In
reality, so-called “protective” tariffs
protect no one. They actually harm the
domestic industries that they are
intended to help. Indeed, in the long
run, everybody loses when the free
market is restricted and when
individuals and companies are not
permitted the liberty to exchange goods
and services throughout the world.
Let us
consider a hypothetical tariff leveled
on, say, steel. The steel industry in
the United States might lobby for such a
tariff and has done so in the past using
the argument that the tariff will
protect it from foreign (often
state-subsidized) competitors that will
“dump” steel on the American market at
prices that domestic steel producers
can’t possibly match. The tariff, the
steel industry representatives might
argue, will tax the foreign imports
sufficiently to raise their price to a
comparable level to the price charged by
domestic firms.
Of course,
just implementing and enforcing the
tariff and arranging the administrative
machinery for it can be sufficiently
costly to taxpayers – including the very
owners and employees of the firms that
lobbied for the tariff – as to outweigh
any possible benefits. But let us assume
that the tariff has been successfully
put into place and has raised the price
that Americans pay for imported steel.
What happens then? And who are some of
the American consumers that must now pay
higher prices?
It turns
out that the steel tariff would raise
costs for
American domestic firms –
particularly those that use steel as an
input. Manufacturers of automobiles,
industrial equipment, tools, building
materials, and many other products would
be faced with far smaller profits – just
because the tariff has raised their
input costs. Thus, these firms become
less competitive relative to other firms
abroad that might not have to deal with
the same artificially high steel prices.
The government-imposed steel tariff
actually
hampers
the profitability and
competitiveness of many more domestic
industries than it helps.
Consider
how these firms might respond to an
opportunity to move their operations
abroad where steel tariffs are lower or
don’t exist. Surely, such an action
would lower their input costs and enable
them to function more effectively.
Tariffs imposed to “protect” domestic
firms actually give many domestic firms
a strong incentive to move outside the
country!
But even
the steel industry would lose in the
long run due to steel tariffs. On face,
it might seem that the steel industry
has been benefited by the “protection”
from competition that the tariffs
afford.

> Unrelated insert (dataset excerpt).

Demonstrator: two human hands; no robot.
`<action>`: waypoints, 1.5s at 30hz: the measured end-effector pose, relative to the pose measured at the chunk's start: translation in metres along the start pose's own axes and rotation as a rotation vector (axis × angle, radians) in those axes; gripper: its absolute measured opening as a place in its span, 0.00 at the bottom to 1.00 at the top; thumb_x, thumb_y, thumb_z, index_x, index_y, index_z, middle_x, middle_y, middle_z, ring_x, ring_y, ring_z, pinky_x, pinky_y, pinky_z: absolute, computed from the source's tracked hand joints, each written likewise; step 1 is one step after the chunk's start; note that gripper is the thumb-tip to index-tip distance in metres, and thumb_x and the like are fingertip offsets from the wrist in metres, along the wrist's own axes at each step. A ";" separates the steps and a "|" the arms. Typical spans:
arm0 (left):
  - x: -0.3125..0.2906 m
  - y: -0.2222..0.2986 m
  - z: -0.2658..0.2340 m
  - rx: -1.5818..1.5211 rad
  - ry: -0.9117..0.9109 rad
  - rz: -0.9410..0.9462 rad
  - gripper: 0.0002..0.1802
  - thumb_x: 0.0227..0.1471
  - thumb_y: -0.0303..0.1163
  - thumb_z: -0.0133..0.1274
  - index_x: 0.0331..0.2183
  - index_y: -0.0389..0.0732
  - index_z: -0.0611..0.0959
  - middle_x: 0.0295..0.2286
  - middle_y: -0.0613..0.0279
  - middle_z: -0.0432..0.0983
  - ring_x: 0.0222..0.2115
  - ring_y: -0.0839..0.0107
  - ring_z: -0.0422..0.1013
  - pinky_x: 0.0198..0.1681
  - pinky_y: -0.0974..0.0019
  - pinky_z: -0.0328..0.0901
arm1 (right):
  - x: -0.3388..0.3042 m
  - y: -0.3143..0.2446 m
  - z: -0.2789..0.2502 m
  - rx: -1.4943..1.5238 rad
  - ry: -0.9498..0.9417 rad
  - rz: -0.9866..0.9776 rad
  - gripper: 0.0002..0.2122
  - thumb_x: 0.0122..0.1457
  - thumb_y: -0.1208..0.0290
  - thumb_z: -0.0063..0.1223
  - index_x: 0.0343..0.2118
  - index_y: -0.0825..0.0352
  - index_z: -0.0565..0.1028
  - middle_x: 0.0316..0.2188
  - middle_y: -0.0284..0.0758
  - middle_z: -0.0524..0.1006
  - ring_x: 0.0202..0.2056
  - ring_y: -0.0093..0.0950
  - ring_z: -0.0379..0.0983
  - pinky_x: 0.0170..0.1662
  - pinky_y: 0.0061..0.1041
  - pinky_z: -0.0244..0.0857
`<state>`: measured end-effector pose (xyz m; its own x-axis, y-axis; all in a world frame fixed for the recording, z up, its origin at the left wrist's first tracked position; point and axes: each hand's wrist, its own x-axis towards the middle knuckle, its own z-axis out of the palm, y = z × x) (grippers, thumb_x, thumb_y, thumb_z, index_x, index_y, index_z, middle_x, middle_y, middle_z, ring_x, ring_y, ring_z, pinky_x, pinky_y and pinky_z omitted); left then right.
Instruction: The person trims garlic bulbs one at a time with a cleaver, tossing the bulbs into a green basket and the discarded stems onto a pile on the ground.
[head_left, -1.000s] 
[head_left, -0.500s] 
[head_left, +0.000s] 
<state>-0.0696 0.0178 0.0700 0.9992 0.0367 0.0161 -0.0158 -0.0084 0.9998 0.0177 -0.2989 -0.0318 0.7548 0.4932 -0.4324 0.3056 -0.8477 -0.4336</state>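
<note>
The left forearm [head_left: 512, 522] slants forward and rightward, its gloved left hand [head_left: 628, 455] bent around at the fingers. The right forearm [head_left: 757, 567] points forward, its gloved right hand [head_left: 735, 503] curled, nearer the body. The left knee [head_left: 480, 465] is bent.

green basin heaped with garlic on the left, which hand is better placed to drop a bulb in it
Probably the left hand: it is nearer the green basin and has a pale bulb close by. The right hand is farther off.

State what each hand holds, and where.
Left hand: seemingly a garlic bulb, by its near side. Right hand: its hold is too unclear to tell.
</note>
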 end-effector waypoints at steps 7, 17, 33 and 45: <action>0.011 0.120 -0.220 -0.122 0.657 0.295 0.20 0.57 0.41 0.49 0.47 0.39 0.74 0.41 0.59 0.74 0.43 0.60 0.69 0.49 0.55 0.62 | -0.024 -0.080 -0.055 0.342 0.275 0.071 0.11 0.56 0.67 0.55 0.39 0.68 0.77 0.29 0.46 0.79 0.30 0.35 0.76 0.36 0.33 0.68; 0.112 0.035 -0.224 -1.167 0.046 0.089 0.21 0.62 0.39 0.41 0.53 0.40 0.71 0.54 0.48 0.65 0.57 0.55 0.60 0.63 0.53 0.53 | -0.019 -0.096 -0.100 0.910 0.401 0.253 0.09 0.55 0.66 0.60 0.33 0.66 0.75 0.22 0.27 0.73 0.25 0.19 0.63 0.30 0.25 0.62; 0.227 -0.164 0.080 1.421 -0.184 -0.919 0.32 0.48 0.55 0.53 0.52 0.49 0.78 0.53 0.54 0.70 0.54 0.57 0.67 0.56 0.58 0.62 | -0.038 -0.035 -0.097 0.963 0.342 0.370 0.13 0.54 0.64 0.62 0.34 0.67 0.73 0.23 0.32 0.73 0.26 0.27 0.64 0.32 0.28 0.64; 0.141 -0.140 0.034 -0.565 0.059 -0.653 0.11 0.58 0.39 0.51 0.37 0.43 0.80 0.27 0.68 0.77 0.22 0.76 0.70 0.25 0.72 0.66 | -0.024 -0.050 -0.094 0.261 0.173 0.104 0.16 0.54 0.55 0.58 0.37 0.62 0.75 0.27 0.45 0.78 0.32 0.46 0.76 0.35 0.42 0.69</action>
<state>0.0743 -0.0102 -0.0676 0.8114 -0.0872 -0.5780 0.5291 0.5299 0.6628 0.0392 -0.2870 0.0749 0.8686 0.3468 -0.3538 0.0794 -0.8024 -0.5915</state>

But consider what it takes to
produce steel in mass. A steel
manufacturer would need to own a lot of
specialized machines that include
components made of… you guessed it –
steel! By hurting the domestic
industries that use steel as an input,
steel tariffs make it less likely for
those firms to develop new products that
make it easier and less costly to
manufacture steel! Thus, the domestic
steel industry is deprived of the
ability to benefit from innovations that
would have occurred in the
absence of the tariff.
Furthermore, the tariff gives the
domestic steel industry an effective
guarantee of certain levels of revenue –
at least in the short run. The steel
industry will receive this revenue
irrespective of what it does
and of whether it innovates or
stagnates, cuts costs or decides to
leave them as they are. With the
artificially high barriers to entry
created by the steel tariffs, there
exist tremendous incentives for what
economists call X-inefficiency – the
tendency of firm managers to slack off
in their efforts to maximize profit and
instead try to lead an easier life by
relying on the guarantees of protection
offered by the government’s tariff. The
result of X-inefficiency will be that
the domestic steel firms’ cost
structures will actually drift
upward
over time, leading them to
lose
any productive edge they
might have had. Indeed, all historical
evidence shows that industries can
seldom, if ever, be “weaned off” of
government protection once it starts.
Rather, inefficiencies take hold that
permanently cripple the “protected”
industry’s ability to compete with
foreign producers or domestic producers
whom the government does not aid.
Now let us
assume the worst-case scenario offered
by advocates of “protective” tariffs.
That is, let us say that a domestic
industry is
entirely driven out of business
by competition abroad. On net, even
this
change would be beneficial to
domestic industries in general, and
even, in the long run, to the specific
workers displaced by the decline of one
particular industry.
If it is
truly the case that a certain firm or
industry has been displaced by free,
open competition, then this means that
another firm or industry has a
comparative advantage over
the displaced competitor. If the firm
with a comparative advantage in
producing product A focuses on producing
just A while the displaced competitor –
who might have a comparative advantage
in producing B instead – focuses on
producing just B, a mathematical
analysis can show that both firms can be
made better off than if this
specialization did not take place.
Furthermore, this can still be the case
when one competitor has an
absolute advantage over the
other in
all
areas. So even if a foreign
firm F can produce
both
goods A and B at lower cost
than a domestic firm D, it would still
be advantageous for F to specialize in
producing A and D to specialize in
producing B, so long as F can produce A
more effectively than it can produce B.
So a
displaced domestic industry needs only
to shift its focus on producing
something else. Once the shift is in
place and the workers and managers have
been re-trained, everyone is better off
than they would have been if the tariff
had remained in place. There is no need
to fear for the fate of the displaced
workers during the transition, as it is
possible to give such workers aid
in
place of the tariff. Many
economic analyses have shown that an
outright cash grant of several
hundred
thousand dollars to each
displaced worker would generate less
overall economic waste than maintaining
any given protective tariff.
So instead
of supporting measures that achieve the
opposite of their intended effects, why
not abolish all “protective” tariffs,
give temporary aid to any workers who
lose their jobs as a result, and let
domestic industries restructure
themselves to become as productive and
efficient as they possibly can be in
free and open competition? Everybody –
both in the United States and abroad –
will be better off as a result.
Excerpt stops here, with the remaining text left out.